In un primo momento gli interpreti hanno cercato di tipizzare questi obblighi al fine di individuare con precisione le regole comportamentali incombenti sulle parti nella fase che precede la formazione del contratto successivamente, invece, è emersa l’idea che qualunque comportamento sleale, tenuto nella fase precedente alla conclusione del contratto, possa essere fonte di responsabilità.

Sono emersi così – accanto all’obbligo fondamentale, tradizionalmente ricondotto nell’alveo dell’art. 1337 c.c., di non recedere ingiustificatamente dalle trattative volto a tutelare l’interesse della parte a non essere coinvolto in trattative inutili e a quello specifico tipizzato dall’art. 1338 c.c. – una serie di altri obblighi di varia natura (obblighi di informazione, di segretezza, di collaborazione, di chiarezza) la cui caratteristica principale rimane il carattere aperto cioè la possibilità di ampliarsi fino a comprendere qualsiasi comportamento tenuto in fase precontrattuale che sia contrario a buona fede e in grado, quindi, di danneggiare la libertà negoziale dell’altra parte.

Secondo quest’interpretazione estensiva, qualunque comportamento precontrattuale violativo della clausola generale di buona fede è fonte di responsabilità precontrattuale e allora la responsabilità precontrattuale, basandosi su una clausola generale, è una forma di responsabilità atipica ed elastica.

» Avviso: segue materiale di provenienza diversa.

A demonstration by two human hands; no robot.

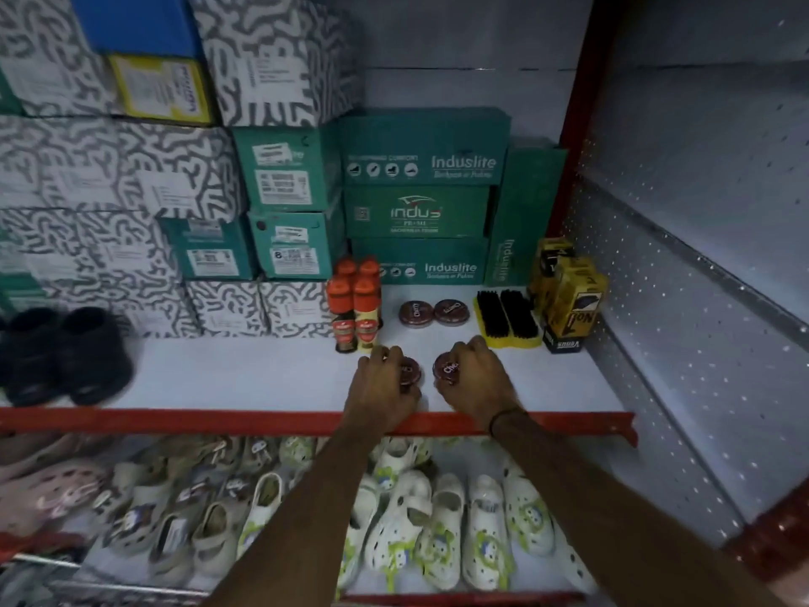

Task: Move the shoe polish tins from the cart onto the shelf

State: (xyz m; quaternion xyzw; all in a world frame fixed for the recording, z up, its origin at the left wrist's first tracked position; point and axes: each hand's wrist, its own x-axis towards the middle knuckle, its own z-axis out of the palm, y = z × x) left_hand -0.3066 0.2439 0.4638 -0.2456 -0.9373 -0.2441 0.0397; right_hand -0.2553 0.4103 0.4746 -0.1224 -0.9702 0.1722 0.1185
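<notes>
Toward the shelf's (262,378) left edge sat a pair of black shoes (65,354), well apart from the polish goods. Nearer the middle, four orange-capped polish bottles (353,306) stood upright in a cluster. Just in front of them the left hand (385,387) lay curled over a dark red tin (410,371), fingers closed around its rim, the tin seeming to rest flat on the shelf near the front red edge. Beside it the right hand (475,378) was cupped in the same way over a second tin (446,370). Behind both, toward the back, two more tins (433,312) lay flat and touching. Right of those lay a yellow-backed brush (508,319), then yellow cartons (569,295) at the shelf's right edge. The cart was not in view.

The tins looked small, rigid and light, likely smooth metal with slick lids. A grip across the rim from above seemed best, since the flat lid offered nothing to pinch.
</notes>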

Indubbiamente il primo – e per lungo tempo il principale – obbligo precontrattuale discendente al dovere di buona fede è quello, ex art. 1337 c.c., di non recedere ingiustificatamente dalle trattative precontrattuali.

Il dovere di buona fede è posto a tutela dell’affidamento incolpevole della controparte che, in relazione alla durata e alla serietà delle trattative, è normalmente portata a fare progressivamente affidamento sull’esito positivo della contrattazione. Fino al momento della conclusione del contratto la parte è libera di non concludere ritirandosi dalle trattative ma deve farlo in modo da non pregiudicare ingiustificatamente le ragioni legittime della controparte pena il risarcimento del danno patito da quest’ultima per effetto del recesso.

Infatti i presupposti dell’obbligo risarcitorio in caso di recesso dalle trattative sono proprio la presenza di un affidamento incolpevole della controparte e l’assenza di un giustificato motivo di recesso.

Il danno che la controparte dovrà risarcire è apprezzabile nei limiti dell’interesse negativo e, quindi, nei limiti dell’interesse della parte ad essere riportata nella stessa condizione in cui si sarebbe trovata se non avesse intrapreso le trattative. (Cass. civ. 3 dicembre 2015 n. 24625; Cass. civ. 10 giugno 2005 n. 12313).

Detto interesse negativo, come ribadito dalla Corte di Cassazione nella pronuncia in epigrafe, è rappresentato sia dalle spese inutilmente sopportate nel corso delle trattative in vista della conclusione del contratto, sia dalla perdita di ulteriori occasioni per la stipulazione con altri di un contratto altrettanto o maggiormente vantaggioso, e dunque non comprende, in particolare, il lucro cessante risarcibile se il contratto non fosse stato poi adempiuto o fosse stato risolto per colpa della controparte.